A quick way to generate 3x3 matrices with determinant equal to 1?

Question

Perhaps a formula involving the row number and column number of an element or just some parametric equations for each element. I know that I can just multiply two of these matrices together to get another but I'd rather not do that. Also, I wouldn't want too many zeroes in the matrix (1 or 2 at most).

Answer 1

If you choose all matrix elements except one to be uniformly random (say, floating point numbers between 0 and 1, which many programming languages will do for you), then it is esssentially probability 0 that you will get a subfactor determinant that equals 0. So just expand the determinant along the first row, and choose all elements random except the last element in the first row, and then choose the last element in the first row deterministically so that when you compute the determinant expanded along the first row you get 1. This is not a very nice random distribution on matrices in a certain sense but it is definitely a particular random distribution on the set of all $3 \times 3$ matrices with determinant 1.

Answer 2

$$\det\left(\pmatrix{1&a&b\cr 0&1&c\cr 0&0&1\cr}\!\!\! \pmatrix{1&0&0\cr d&1&0\cr e&f&1\cr}\right) =1\times1=1\ .$$ (Does this count as multiplying two of "these" matrices together? - not sure what you meant by "these" matrices.) It is an easy way to get (for example) integer matrices with determinant $1$, and a bit of trial and error with $a,b,c,d,e,f$ will give you a small number of zeros.

Answer 3

A variant on user2566092's solution.

Choose the top row to be anything except $[0,0,0]$. Choose the second row to be anything that is not a scalar multiple of the top row. Since the rank of the top two rows is $2$, at least one of the three $2 \times 2$ determinants obtained by choosing two of the three columns in these two rows is nonzero.
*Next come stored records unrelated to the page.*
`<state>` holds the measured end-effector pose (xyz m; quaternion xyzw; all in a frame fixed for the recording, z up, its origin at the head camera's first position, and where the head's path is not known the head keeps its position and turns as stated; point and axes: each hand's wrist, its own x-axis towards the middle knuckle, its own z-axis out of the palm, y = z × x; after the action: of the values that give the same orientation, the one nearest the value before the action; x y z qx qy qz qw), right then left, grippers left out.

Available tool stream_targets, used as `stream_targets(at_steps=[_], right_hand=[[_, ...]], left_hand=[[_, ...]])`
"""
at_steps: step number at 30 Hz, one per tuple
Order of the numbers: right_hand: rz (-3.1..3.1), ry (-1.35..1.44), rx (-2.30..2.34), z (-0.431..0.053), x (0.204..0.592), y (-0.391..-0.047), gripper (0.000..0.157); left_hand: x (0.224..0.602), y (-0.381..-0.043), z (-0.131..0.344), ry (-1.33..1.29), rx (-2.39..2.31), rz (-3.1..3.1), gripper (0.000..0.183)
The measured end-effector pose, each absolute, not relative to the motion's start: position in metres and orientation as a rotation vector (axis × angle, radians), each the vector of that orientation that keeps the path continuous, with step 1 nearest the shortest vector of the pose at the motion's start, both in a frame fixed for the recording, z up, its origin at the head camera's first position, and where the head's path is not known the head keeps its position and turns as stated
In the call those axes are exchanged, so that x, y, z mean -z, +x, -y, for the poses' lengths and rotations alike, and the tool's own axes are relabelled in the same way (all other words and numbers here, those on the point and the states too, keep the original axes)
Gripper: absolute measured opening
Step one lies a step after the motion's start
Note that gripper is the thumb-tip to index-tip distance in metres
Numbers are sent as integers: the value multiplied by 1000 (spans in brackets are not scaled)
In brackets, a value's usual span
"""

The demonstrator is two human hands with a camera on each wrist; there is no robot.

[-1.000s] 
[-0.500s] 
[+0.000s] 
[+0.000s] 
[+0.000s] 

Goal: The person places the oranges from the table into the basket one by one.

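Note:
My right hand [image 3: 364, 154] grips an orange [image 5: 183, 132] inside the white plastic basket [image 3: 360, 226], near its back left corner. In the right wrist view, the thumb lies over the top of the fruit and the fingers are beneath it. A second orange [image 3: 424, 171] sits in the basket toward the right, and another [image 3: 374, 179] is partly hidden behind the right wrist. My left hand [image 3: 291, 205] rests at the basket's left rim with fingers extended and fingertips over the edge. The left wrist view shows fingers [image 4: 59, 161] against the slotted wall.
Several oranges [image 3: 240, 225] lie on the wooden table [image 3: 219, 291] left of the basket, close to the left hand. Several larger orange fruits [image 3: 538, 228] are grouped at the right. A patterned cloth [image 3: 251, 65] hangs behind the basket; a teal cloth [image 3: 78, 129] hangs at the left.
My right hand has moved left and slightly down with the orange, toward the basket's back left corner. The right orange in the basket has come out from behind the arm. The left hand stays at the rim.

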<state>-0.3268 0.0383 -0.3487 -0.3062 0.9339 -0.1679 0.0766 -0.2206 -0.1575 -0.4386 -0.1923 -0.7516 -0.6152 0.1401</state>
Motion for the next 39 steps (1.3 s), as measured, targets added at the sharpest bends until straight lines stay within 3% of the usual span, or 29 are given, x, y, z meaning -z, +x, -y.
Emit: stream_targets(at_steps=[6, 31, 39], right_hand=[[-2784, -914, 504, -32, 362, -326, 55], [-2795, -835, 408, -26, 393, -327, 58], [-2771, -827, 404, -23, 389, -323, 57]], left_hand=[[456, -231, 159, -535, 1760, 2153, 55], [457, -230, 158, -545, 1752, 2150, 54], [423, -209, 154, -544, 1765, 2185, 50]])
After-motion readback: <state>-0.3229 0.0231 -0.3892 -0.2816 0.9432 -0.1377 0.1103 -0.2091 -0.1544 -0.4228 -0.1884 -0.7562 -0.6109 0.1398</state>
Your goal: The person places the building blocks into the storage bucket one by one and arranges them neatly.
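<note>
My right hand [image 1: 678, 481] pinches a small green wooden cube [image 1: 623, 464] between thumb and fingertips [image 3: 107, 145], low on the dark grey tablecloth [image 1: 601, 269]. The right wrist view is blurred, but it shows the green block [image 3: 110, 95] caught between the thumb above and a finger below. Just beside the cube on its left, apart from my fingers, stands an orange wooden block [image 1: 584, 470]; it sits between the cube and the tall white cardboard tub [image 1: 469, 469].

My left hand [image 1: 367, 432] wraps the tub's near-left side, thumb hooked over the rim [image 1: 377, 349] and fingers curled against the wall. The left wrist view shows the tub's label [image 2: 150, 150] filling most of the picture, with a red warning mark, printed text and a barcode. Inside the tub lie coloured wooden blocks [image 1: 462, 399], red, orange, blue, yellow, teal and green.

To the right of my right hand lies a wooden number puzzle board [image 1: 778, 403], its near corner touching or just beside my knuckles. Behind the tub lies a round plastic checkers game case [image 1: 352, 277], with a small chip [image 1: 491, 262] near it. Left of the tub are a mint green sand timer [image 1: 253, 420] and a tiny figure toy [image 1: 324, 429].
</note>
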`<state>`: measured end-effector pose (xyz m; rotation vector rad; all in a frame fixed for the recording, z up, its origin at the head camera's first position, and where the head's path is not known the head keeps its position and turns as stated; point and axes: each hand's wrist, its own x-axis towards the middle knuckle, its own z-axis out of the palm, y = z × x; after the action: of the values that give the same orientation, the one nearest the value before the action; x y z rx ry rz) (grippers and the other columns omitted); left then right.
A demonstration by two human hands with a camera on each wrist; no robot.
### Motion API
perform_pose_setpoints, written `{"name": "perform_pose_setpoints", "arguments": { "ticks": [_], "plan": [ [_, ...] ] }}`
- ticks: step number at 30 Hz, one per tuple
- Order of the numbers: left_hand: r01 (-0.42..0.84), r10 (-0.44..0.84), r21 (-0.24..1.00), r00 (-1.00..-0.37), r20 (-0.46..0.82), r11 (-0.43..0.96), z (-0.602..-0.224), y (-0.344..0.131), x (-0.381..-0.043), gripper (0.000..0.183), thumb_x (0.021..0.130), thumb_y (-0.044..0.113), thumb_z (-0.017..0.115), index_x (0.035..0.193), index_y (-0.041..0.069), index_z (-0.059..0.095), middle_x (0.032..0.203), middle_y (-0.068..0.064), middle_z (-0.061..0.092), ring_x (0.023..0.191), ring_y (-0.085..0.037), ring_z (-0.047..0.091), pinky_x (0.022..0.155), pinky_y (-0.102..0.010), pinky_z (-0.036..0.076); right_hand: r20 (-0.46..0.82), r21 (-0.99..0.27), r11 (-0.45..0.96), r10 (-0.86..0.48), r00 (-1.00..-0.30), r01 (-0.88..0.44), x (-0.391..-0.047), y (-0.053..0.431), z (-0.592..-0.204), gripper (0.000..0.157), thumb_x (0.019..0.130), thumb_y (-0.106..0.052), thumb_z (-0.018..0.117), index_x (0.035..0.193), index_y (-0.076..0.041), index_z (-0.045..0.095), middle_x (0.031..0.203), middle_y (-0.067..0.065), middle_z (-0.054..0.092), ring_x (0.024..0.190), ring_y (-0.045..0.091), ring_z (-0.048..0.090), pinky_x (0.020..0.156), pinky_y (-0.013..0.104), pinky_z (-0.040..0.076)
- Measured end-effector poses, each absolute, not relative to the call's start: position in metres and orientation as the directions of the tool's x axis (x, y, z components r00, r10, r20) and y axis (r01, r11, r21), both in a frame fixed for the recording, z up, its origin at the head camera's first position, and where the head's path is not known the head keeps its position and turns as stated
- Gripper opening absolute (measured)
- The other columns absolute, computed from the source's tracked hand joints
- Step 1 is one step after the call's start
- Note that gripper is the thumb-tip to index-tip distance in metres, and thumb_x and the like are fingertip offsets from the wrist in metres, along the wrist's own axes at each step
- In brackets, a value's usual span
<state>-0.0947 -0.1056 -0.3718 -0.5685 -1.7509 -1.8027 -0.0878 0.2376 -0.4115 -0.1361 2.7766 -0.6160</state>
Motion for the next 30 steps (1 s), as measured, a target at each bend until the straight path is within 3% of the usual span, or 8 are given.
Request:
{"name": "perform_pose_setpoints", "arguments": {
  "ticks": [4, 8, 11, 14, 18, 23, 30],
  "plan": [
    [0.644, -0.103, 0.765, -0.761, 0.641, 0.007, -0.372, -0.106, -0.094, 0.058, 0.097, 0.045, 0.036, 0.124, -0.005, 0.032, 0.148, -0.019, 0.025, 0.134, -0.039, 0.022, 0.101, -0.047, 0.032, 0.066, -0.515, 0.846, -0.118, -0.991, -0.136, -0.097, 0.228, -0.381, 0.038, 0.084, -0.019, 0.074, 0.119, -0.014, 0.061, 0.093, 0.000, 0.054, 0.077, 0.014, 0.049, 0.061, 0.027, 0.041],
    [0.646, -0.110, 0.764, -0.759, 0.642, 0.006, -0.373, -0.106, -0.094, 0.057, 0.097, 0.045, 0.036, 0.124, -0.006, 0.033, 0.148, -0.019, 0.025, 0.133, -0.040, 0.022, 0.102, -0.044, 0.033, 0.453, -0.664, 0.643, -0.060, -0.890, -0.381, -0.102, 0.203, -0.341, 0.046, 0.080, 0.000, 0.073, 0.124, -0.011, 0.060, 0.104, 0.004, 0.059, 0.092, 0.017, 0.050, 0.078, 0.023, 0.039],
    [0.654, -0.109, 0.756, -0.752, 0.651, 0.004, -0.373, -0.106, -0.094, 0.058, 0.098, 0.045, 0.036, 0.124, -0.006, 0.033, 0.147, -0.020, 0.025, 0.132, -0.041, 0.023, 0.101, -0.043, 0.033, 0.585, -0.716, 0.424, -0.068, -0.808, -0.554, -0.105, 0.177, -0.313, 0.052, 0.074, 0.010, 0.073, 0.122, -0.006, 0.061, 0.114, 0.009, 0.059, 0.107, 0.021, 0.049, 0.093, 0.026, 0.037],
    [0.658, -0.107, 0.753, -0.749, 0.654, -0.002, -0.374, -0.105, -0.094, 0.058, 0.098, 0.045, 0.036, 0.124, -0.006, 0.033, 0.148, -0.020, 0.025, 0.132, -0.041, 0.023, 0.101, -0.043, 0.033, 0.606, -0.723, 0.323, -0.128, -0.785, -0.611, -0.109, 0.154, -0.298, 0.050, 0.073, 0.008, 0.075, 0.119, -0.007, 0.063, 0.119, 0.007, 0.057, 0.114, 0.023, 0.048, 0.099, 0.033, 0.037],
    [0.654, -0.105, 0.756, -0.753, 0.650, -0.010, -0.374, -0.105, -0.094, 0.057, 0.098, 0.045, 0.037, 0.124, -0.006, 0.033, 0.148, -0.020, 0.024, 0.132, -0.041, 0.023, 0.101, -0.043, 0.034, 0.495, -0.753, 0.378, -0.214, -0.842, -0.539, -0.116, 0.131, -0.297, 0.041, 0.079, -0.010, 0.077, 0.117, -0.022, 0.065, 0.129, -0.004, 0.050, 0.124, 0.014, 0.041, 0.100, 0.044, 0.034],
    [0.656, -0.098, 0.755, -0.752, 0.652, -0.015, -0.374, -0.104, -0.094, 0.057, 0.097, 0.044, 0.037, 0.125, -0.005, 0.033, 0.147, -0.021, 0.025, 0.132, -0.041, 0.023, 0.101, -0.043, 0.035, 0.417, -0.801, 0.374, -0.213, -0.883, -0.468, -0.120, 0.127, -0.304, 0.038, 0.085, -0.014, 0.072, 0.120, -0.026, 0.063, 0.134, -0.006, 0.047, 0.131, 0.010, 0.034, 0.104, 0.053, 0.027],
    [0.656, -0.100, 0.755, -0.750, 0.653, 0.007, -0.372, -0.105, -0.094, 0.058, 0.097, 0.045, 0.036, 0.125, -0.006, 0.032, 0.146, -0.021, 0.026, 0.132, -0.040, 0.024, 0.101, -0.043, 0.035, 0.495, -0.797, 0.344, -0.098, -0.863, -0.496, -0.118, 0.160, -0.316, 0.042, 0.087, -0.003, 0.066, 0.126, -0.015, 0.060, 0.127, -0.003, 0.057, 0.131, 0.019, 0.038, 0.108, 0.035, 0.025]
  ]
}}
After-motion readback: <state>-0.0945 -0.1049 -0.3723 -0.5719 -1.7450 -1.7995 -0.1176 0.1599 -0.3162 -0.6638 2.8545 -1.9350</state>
Take arbitrary values for the entries in those two columns in the third row, and adjust the remaining entry to make the determinant $1$.

Or if you prefer a formula:

$$ b_{{3,3}}={\frac {b_{{1,1}}b_{{2,3}}b_{{3,2}}-b_{{1,2}}b_{{2,3}}b_{{3, 1}}-b_{{1,3}}b_{{2,1}}b_{{3,2}}+b_{{1,3}}b_{{2,2}}b_{{3,1}}+1}{b_{{1,1 }}b_{{2,2}}-b_{{1,2}}b_{{2,1}}}} $$ as long as $b_{1,1} b_{2,2} - b_{1,2} b_{2,1} \ne 0$.